India will expand economic ties with Russia and continue to buy oil from Moscow, India’s foreign minister said, pointing out that imports of discounted crude from Moscow have worked to its advantage.
Foreign Minister Subrahmanyam Jaishankar said during a visit to Moscow that as the world’s third-largest consumer of oil, it is “our fundamental obligation” to ensure that Indian consumers have the “best possible access on the most advantageous terms to international markets.”
He made his comments after a meeting with his Russian counterpart Sergey Lavrov on Tuesday.
In his first visit to Russia since the Ukrainian conflict erupted, the Indian minister reaffirmed New Delhi’s longstanding ties with Moscow calling it an “exceptionally steady” and “time-tested relationship.”
“Any objective evaluation of our relationship over many decades would confirm that it has actually served both our countries very, very well,” Jaishankar told reporters in response to a question about pressure from Western countries to reduce oil imports and join a plan by the Group of Seven countries to impose a price cap on Russian oil.
The Indian foreign minister visited Moscow days before a scheduled visit by U.S. Treasury Secretary Janet Yellen to India for talks that are likely to include the price cap proposal.
In an interview with the Press Trust of India in Washington, Yellen said India could benefit from a Western price cap.
“We want Russian oil to continue to supply global markets, stay on the market. But we want to make sure that Russia doesn’t profit unduly from the war by enjoying prices that are essentially very high due to the war,” Yellen told PTI on Monday.

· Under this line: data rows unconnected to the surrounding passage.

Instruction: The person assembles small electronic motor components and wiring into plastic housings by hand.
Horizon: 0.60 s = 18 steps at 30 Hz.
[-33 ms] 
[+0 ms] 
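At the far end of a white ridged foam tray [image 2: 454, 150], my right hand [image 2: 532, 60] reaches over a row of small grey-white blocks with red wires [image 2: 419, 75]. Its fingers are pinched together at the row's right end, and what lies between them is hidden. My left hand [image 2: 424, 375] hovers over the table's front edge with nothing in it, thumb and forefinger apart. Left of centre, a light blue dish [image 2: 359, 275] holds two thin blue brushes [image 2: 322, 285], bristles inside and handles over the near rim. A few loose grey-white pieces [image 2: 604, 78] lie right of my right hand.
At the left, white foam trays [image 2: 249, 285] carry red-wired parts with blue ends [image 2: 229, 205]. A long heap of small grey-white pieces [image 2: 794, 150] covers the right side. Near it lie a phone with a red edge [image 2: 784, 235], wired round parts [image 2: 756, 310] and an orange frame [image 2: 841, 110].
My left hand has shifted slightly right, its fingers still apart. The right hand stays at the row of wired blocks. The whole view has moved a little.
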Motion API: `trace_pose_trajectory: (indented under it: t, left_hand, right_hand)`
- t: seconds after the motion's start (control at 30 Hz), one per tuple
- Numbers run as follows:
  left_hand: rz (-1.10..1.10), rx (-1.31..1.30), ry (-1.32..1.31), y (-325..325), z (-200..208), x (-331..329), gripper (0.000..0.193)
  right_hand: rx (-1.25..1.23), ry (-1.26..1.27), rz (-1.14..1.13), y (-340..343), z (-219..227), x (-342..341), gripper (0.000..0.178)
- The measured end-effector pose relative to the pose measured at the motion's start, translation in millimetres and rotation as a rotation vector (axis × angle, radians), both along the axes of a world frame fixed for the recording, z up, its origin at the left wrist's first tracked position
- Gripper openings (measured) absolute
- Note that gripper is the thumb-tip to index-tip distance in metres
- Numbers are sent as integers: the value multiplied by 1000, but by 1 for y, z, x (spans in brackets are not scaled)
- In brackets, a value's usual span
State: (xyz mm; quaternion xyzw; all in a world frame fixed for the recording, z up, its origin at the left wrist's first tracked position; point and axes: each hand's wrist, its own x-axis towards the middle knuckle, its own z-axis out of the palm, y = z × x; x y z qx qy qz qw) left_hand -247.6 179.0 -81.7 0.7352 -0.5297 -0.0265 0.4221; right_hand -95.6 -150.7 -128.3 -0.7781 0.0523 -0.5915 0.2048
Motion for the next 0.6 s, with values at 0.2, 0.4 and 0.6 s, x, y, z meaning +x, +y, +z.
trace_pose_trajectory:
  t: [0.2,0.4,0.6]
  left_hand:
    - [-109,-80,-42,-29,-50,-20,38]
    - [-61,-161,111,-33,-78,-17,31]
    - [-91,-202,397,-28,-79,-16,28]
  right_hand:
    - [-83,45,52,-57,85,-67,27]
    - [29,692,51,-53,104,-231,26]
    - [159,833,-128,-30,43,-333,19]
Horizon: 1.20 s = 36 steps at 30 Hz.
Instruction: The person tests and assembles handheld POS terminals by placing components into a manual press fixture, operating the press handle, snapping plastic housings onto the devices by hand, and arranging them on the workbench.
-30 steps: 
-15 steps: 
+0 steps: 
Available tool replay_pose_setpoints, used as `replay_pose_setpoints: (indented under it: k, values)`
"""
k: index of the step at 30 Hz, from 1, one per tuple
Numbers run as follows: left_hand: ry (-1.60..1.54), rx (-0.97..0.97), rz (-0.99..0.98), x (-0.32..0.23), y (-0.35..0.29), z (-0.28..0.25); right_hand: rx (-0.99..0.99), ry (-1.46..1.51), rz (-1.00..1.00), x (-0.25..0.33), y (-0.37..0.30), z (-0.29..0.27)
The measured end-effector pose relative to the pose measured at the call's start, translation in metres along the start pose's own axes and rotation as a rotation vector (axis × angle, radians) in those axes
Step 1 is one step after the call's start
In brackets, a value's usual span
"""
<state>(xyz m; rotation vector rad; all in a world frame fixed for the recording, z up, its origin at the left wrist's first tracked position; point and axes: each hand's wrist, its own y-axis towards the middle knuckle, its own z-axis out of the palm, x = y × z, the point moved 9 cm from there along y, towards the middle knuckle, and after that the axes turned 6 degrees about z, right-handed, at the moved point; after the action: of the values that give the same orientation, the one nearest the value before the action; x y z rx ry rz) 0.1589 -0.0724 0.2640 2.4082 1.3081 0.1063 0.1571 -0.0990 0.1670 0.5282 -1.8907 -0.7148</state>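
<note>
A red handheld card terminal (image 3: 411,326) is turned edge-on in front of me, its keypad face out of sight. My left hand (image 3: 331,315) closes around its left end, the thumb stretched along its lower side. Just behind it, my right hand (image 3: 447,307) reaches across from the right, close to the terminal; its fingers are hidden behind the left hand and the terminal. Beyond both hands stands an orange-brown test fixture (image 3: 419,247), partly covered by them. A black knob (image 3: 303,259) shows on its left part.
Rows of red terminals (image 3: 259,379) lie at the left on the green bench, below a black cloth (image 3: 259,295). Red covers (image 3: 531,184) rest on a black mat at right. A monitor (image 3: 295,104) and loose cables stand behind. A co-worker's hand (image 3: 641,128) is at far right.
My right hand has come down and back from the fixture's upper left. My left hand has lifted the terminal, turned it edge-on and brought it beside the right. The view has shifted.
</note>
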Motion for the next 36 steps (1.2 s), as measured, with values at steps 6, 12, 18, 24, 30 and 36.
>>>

Under the price cap plan that is expected to be in place in early December, European companies will be allowed to transport and insure shipments of Russian crude as long as it is sold below a fixed price that has yet to be determined by the G-7 nations. The plan aims at further deflating prices of Russian oil.
“Our objective is to hold down the price that Russia receives for its oil and keep that oil trading. The gainers from this will be particularly those countries that do buy cheap Russian oil, and our hope would be that India would take advantage of this price cap, though its firms are bargaining with Russia,” Yellen said.
Yellen will be in India on Friday to co-chair a dialogue (U.S.-India Economic and Financial Partnership) along with her Indian counterpart, Nirmala Sitharaman.
India has not directly commented on the price cap plan — Petroleum and Natural Gas Minister Hardeep Puri said last month that “we will have a look at it.”
India and China have become the biggest buyers of Russian oil since the Ukraine conflict. In October, Moscow was the largest supplier to India, surpassing traditional suppliers Iraq and Saudi Arabia as oil imports from Russia increased exponentially from about 1% before the Ukraine invasion to about 20%.
The surging oil imports have led to a huge jump in bilateral trade between the two countries.
During his Moscow visit, Jaishankar also said that India “strongly advocates” a return to dialogue and diplomacy to resolve the conflict and said that New Delhi was ready to support any initiative to, as he termed it, “de-risk” the global economy.
Jaishankar’s trip came amid speculation that India could be a potential negotiator in efforts to end the conflict.
New Delhi has not explicitly condemned Russia for the Ukraine invasion and abstained from United Nations resolutions critical of Moscow’s aggression, but it has repeatedly said that it opposes the conflict.